80% of big Japanese companies still do business with Huawei: Nikkei poll

Sony and Panasonic among those maintaining ties despite US ban

Huawei buys more than $6 billion a year in Japanese-made components. © Reuters
Huawei buys more than $6 billion a year in Japanese-made components. © Reuters

Japanese companies are weighing the risks involved in continuing to work with China's Huawei Technologies, but few have proved willing at this point to shun such a large and growing customer, a Nikkei survey shows.

Of the roughly 50 major Japanese corporations polled, about 80% said they still do business with Huawei despite American restrictions on trade with the company. The actual figure could be higher, as this does not include companies that declined to respond on the status of their ties.

Companies that continue to sell to or buy from Huawei include SonyPanasonicTDK and Kioxia, formerly Toshiba Memory. None of the suppliers surveyed cut off all ties with Huawei in response to its U.S. blacklisting.

The mid-September poll, covering both suppliers and customers, came four months after the U.S. Commerce Department placed the Chinese company on its Entity List, in effect barring American companies from supplying it with sensitive technology.

U.S.-China trade talks this month could alter the calculus for Japanese companies, depending on whether the two sides can make headway toward easing tensions.

The stakes are high. Huawei sources about 700 billion yen ($6.48 billion) a year in components from Japanese suppliers. "Of course we want to sell them more if they ask us to," an executive at a components maker said.

Sony's sales of camera image sensors to Huawei account for an estimated 20% or so of the Japanese company's roughly 800 billion yen in annual sales in this segment, according to a securities analyst.

In principle, Washington's ban also applies to products from non-U.S. businesses that contain more than 25% American content, such as parts, software or technology. Sony concluded that its products do not run afoul of this rule.

Panasonic, which provides electronic components and parts for manufacturing equipment, and capacitor supplier Murata Manufacturing each reached similar conclusions about their own offerings. Motor maker Nidec and iPhone screen supplier Japan Display also still sell to Huawei.

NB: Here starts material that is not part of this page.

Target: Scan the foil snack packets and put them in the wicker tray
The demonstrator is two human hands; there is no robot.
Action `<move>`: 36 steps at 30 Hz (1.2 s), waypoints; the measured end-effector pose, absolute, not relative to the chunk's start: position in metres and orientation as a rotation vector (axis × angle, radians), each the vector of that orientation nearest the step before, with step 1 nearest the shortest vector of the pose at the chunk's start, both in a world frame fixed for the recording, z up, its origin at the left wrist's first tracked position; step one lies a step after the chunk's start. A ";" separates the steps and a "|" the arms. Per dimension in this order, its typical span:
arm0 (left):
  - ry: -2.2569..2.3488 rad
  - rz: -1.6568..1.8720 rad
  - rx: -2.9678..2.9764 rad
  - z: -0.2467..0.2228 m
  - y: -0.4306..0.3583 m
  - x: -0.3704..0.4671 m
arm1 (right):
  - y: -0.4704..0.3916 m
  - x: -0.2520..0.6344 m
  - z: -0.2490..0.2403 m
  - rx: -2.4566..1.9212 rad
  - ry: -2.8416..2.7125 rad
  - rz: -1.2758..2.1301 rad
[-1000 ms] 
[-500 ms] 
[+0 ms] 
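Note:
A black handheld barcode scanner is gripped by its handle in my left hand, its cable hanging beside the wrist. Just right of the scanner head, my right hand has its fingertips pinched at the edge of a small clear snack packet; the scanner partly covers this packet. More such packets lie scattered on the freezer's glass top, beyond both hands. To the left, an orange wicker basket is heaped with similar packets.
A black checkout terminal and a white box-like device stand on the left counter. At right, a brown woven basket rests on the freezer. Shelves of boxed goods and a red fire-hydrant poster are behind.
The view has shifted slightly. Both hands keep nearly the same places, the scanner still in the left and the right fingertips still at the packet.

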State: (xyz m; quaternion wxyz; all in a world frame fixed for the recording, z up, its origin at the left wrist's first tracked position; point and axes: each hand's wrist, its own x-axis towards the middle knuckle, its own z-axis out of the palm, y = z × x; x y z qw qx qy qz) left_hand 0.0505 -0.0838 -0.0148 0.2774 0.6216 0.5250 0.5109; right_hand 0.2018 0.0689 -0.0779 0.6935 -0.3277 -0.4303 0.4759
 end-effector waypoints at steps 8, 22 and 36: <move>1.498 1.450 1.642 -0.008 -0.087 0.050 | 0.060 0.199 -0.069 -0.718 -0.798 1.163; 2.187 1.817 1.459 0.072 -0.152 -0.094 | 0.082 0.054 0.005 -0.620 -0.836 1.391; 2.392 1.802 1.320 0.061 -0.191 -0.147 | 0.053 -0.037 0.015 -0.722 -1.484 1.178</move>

Yet other businesses have quietly abandoned plans to start dealing with Huawei or rejected requests by the Chinese company for big orders.

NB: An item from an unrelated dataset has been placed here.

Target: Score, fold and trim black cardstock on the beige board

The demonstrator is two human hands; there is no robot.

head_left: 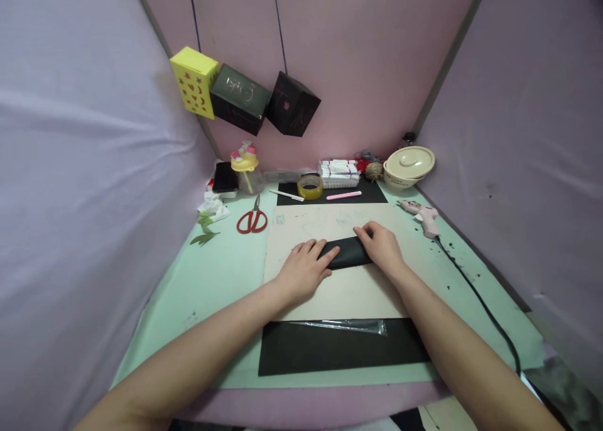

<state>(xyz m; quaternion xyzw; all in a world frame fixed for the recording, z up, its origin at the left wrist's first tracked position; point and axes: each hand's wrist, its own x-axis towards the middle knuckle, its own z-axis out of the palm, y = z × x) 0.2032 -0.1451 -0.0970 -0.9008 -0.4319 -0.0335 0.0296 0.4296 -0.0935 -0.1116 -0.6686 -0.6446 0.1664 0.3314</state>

A Japanese manufacturer of smartphone-related products that does not currently do business with Huawei had been negotiating a possible order. Even though the items in question were not subject to the U.S. ban, the parts maker still pulled out of the talks.

A source involved in the negotiations cited Huawei's reported connections to the Chinese military and the difficulty of ensuring that products would not be diverted to unintended uses. "We had to be careful," the insider said.

Another parts manufacturer was approached by Huawei about an order for a year's supply of components in anticipation of a protracted U.S.-China trade war. But the supplier refused, wary of potentially drawing Washington's ire.

Japanese companies that buy Huawei products were more likely than suppliers to change their approach. NTT Docomo will not offer Huawei smartphones for its fifth-generation wireless network, as the U.S. sanctions are likely to restrict the Chinese company's access to widely used Google apps. Docomo continues to procure 4G phones from Huawei, as do other Japanese carriers.

Fellow carrier SoftBank Corp., whose 4G network uses Huawei base stations, has switched to European suppliers Ericsson and Nokia for its 5G infrastructure.

Should this trend spread more broadly worldwide, Huawei's Japanese suppliers could suffer lost business of their own.

China said in late May that it would create its own list of "unreliable entities," a move widely seen as retaliation for Huawei's blacklisting.